E risolverebbe la fame nell’emisfero sud? Con quali rifiuti? Se non hanno da mangiare non hanno neppure rifiuti, quindi resterebbe il medesimo problema attuale: una corretta distribuzione delle risorse.
E quali rifiuti organici nell’emisfero nord?
Quelli dei prodotti invenduti e in scadenza in commercio? E basterebbero per un serio ruolo degli insetti nella quota proteica dell’alimentazione umana? Assurdo.
I rifiuti organici delle famiglie e delle mense? E non ci sarebbe un serio – ma molto serio – problema igienico sanitario?
Quindi gli insetti potrebbero certamente essere un cibo del futuro, ma uno dei tanti cibi del futuro come oggi, magari con una diffusione geografica più ampia come la globalizzazione sta imponendo per tanti altri cibi. Ma con i difetti comuni a tutti gli allevamenti intensivi: anche gli insetti, anzi soprattutto gli insetti, si ammalano e/o sono portatori di malattie che colpiscono anche l’uomo per cui la promiscuità costringe ad abusare con i soliti antibiotici o peggio.
Tanto accanimento può avere a che fare con la guerra della UE all’agricoltura?
Di primo acchito verrebbe da pensare, quindi, che tanto per cambiare il web e i media alimentino polemiche e allarmismo stupidi che non hanno ragion d’essere perché fanno audience.
Tanto rumore su questo tema non è altro che perdita di tempo da parte di chi evidentemente non ha cose più importanti a cui pensare ma è pure uno dei tanti modi per chi vuole il popolo trasformato in formiche operaie non pensanti per deviare l’attenzione su temi ben più scottanti.
Ma è tutto qui?
Il timore non è verso ciò che siamo liberissimi di non mangiare se non ci va ma verso il cancan che si fa intorno per cercare di farceli mangiare con una pressione psicologicamente efficace sulla massa/branco.
C’è un evidente tentativo nei media – con i soliti prezzemolini sedicenti scienziati o accreditati, non si sa per quali meriti, opinionisti – di imporre le più o meno sincere tesi di coloro che propugnano un consumo diffuso degli insetti. Oggi i media sono condizionati in modo evidente, basta guardare con attenzione come sono fatti gli spot pubblicitari. Ed è impossibile non accorgersi che c’è un’oligarchia, in Occidente come in Russia o in Cina, che riesce a far tollerare scelte assolutamente contrarie agli interessi del popolo come i privilegi che sono alla luce del sole e sempre più agevolati dai governi, scelte vessatorie talmente alla luce del sole dal far apparire incredibile che il “branco” le tolleri.
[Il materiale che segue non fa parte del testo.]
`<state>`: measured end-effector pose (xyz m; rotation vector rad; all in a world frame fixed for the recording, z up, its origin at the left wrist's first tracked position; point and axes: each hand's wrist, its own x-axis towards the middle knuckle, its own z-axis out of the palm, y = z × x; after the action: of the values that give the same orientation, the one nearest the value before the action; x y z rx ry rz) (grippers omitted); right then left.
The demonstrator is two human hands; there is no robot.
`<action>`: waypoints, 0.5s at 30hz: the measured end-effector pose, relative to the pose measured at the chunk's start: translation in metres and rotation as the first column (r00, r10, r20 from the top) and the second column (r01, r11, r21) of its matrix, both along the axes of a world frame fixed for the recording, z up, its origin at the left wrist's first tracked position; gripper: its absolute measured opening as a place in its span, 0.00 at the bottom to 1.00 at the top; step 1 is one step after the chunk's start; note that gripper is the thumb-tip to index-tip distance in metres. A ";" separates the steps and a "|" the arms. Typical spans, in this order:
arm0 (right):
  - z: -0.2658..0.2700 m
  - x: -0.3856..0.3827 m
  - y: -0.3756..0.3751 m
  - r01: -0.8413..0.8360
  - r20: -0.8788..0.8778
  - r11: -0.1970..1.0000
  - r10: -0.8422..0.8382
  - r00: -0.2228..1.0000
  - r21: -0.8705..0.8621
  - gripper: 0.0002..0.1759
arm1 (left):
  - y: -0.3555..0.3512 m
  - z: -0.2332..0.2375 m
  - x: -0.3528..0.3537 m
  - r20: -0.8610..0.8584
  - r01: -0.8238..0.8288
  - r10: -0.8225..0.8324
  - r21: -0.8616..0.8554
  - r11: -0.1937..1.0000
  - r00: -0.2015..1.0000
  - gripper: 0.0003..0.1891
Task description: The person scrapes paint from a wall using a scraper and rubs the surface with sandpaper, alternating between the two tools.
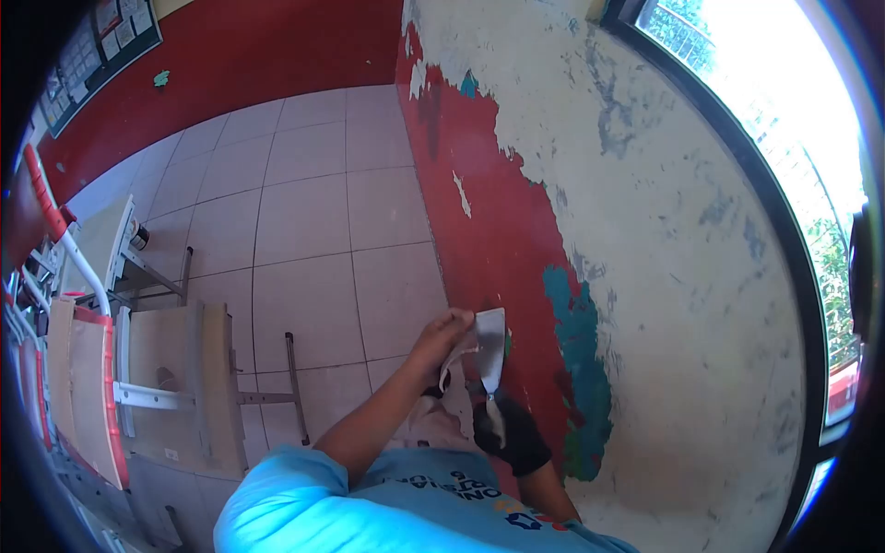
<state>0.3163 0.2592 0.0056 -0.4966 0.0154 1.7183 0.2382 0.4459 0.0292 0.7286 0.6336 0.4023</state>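
Note:
My right hand (516,441), in a black glove, is wrapped around the handle of a putty knife (492,348). Its wide metal blade points up and away from me, close beside the red wall. At the blade's left edge is my bare left hand (444,336), fingers pinched together near the blade's tip. A pale, thin piece (458,351) hangs below those fingers, held between them and reaching toward the blade. On the right stands the wall (498,230), red low down, with bare off-white plaster (682,304) above a ragged paint edge and a teal patch (579,350).
Chairs and desks (180,378) with metal legs crowd the left side. A small dark can (138,235) is by a chair further back. Pale floor tiles (304,212) run to a red back wall. A dark-framed window (756,166) is at the right.

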 end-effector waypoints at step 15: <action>0.065 0.156 0.214 0.187 0.627 0.979 -0.095 0.773 -0.081 0.18 | 0.179 0.000 0.170 0.076 0.137 -0.129 -0.108 0.985 0.989 0.18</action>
<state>0.4725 0.4727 0.0708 -1.1266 -0.2996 1.3389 0.4078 0.6244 0.0290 0.6420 0.5350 0.2645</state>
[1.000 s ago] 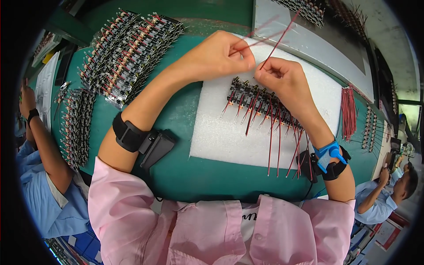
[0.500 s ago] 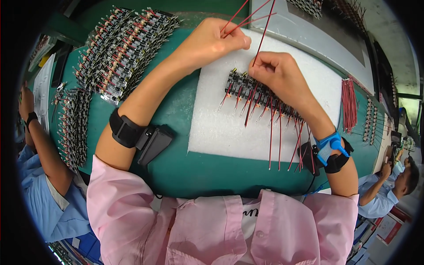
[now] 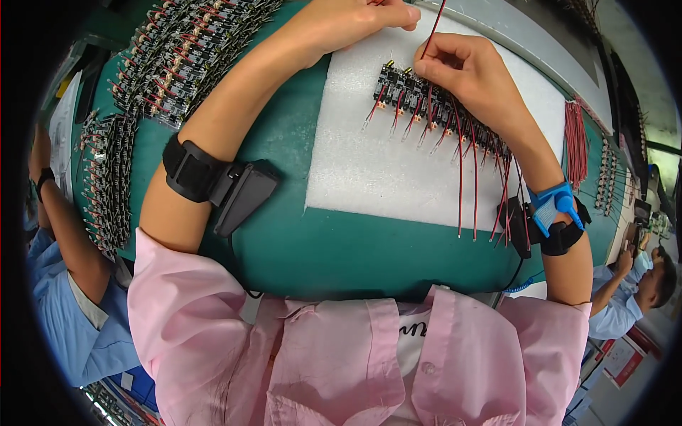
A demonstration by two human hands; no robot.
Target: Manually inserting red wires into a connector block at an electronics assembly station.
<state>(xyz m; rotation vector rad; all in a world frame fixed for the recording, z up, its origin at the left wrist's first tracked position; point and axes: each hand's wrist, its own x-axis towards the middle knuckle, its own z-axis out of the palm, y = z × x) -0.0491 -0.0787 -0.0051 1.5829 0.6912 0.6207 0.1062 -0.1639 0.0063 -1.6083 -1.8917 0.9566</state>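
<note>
The scene is being lit brightly and evenly from overhead; shadows are being kept soft, while edges from 3 to 9 o'clock are being bent and darkened.

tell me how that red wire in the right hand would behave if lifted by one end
Probably floppy: the red wire is thin and slightly bowed above the right hand. Likely very light, since a fingertip pinch holds it. It may snag, as its lower end meets the crowded row of connectors.

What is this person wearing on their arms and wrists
Both forearms are bare below short pink sleeves. The left forearm carries a black strap with a black box-shaped device. The right wrist wears a blue wrist strap beside a black band, with a blue coiled cord below.
</note>
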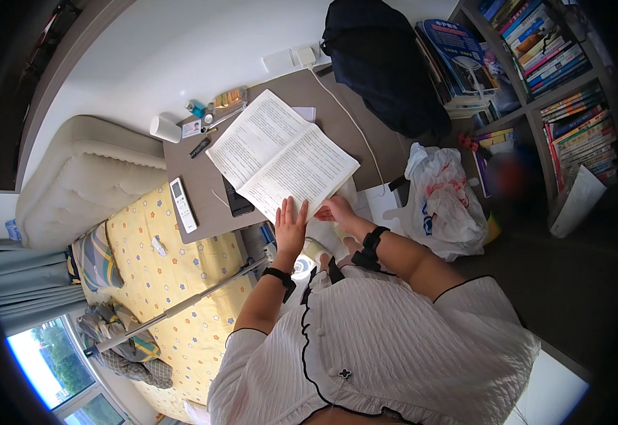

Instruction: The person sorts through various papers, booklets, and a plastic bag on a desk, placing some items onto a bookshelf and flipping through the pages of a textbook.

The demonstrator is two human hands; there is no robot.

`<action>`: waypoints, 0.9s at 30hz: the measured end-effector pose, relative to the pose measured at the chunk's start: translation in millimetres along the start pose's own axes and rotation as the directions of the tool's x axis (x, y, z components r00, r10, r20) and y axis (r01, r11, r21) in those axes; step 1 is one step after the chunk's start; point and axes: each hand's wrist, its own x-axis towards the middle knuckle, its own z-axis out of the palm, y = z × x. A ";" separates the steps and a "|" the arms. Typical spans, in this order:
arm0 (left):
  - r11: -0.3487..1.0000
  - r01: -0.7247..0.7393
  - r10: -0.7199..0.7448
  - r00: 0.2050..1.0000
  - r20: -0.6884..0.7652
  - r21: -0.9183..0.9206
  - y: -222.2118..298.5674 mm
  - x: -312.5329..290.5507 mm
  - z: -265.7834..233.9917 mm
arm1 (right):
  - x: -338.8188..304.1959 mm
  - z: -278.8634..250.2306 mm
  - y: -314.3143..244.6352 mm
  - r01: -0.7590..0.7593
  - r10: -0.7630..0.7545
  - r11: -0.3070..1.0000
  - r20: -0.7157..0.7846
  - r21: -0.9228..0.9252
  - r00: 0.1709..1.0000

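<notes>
A printed book [284, 157] lies open across the grey-brown desk [199, 166], tilted, with dense text on both pages. My left hand [290, 228] rests on the lower edge of its nearer page, fingers stretched out and lying flat. At the lower right corner of that page, the fingers of my right hand [336, 211] are closed on the book's edge; exactly how many sheets they pinch is hidden. A black phone [239, 203] sticks out partly from under the book. Dark bands circle both of my wrists.
A white remote control [183, 205], a white cup [165, 129] and small items sit on the desk's left side. A white cable [355, 124] runs down the desk. At the right stand a dark bag [383, 67], a plastic bag [447, 202] and bookshelves [532, 110]. A bed [174, 283] lies left.
</notes>
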 end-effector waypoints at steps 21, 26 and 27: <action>0.995 0.101 -0.099 0.990 -0.105 0.013 22.6 28.7 5.4 | 9.3 -16.0 -32.3 0.065 -0.066 0.997 -0.033 -0.039 0.997; 0.992 0.121 -0.124 0.988 -0.095 -0.034 14.6 29.0 5.5 | -0.3 -19.0 -46.0 -0.012 0.026 0.958 0.043 -0.288 0.999; 0.989 0.129 -0.134 0.988 -0.080 -0.066 12.4 30.5 2.7 | -5.7 -16.8 -47.5 0.181 -0.199 0.806 0.030 -0.564 0.980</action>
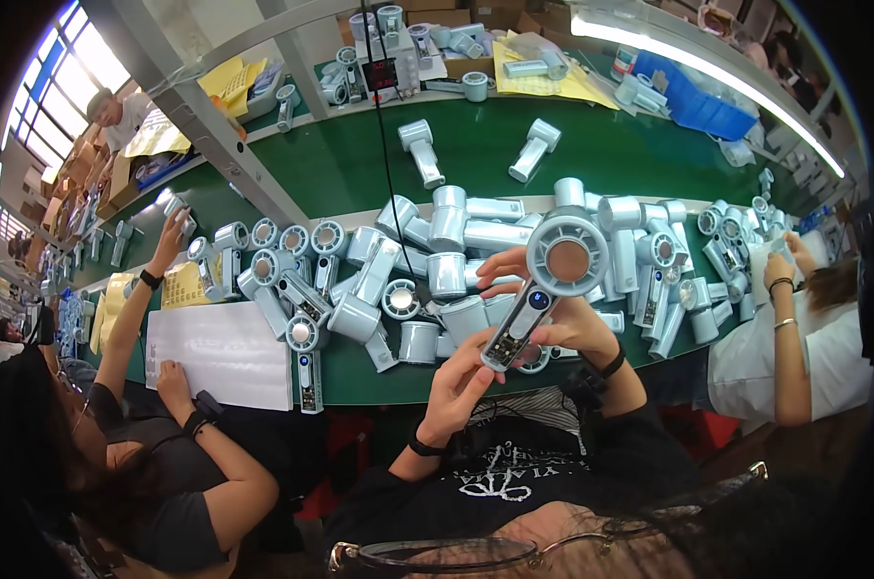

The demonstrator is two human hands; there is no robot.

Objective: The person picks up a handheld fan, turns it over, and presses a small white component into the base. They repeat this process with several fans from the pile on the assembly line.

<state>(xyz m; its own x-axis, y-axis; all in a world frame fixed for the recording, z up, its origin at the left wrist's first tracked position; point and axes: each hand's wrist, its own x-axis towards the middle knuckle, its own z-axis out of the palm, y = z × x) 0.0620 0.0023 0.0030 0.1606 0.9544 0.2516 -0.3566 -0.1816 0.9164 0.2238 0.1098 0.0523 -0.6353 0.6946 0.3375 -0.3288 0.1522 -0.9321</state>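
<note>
In front of me a pale blue handheld fan (526, 315) is tilted, its round head up to the right and its handle down to the left. The handle has a small lit display and an uncovered circuit board near its lower end. My left hand (449, 394) is closed on the bottom of the handle, fingers and thumb at its sides. My right hand (584, 330) holds the same fan from behind and to the right, below the head, with its upper fingers partly hidden. A pile of similar fans (447, 275) lies just beyond my hands.
Two fans (420, 154) lie apart on the green bench (341, 159). A black cable (384, 154) hangs in front of me. On the left a co-worker's arm (133, 309) reaches over a white foam sheet (220, 357); another co-worker's hands (789, 261) work at right. A blue bin (697, 101) stands behind.
</note>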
Ci sono tanti modi di portare avanti una campagna: “parlino pure male purché ne parlino” è una regola ormai datata. E provoca ovviamente la reazione di chi ne parla invece bene. È un meccanismo collaudato. Non vale per tutto ma quando si tratta di incuriosire e quindi portare a una lenta accettazione funziona. La proposta on line (e non solo) delle farine di insetti da almeno un lustro aveva un’altra logica: l’aumento di immigrati che l’hanno sempre compresa tra i tanti ingredienti della loro alimentazione. Ora è diverso, vengono proposti tra gli ingredienti delle nostre preparazioni tradizionali e, soprattutto, si insinua nel consumatore ormai sensibile alla salute del pianeta che sia una sorta di dovere privilegiare gli insetti perché il loro allevamento sarebbe più sostenibile, cosa semplicemente assurda.
Perché?
L’ipotesi aberrante di un tentativo di ulteriore divisione del genere umano tra pochi ricchissimi che mangiano bistecche alla fiorentina e aragoste e una massa costretta a vermi e cavallette non mi sembra realistica: non c’è bisogno degli insetti, c’è già un alimento per i paria, sopravvivono con un pugno di riso.
Quindi il perché (o uno dei perché) che mi viene a mente è collegato al risveglio del mondo agricolo e all’interesse dell’oligarchia imperante che il “branco” non ritenga l’agricoltura così indispensabile nel nostro continente. La simpatia che circonda il movimento dei “trattori”, nonostante i disagi che ne derivano ai cittadini, dimostra per fortuna che stavolta il potere delle multinazionali non ha colpito il bersaglio.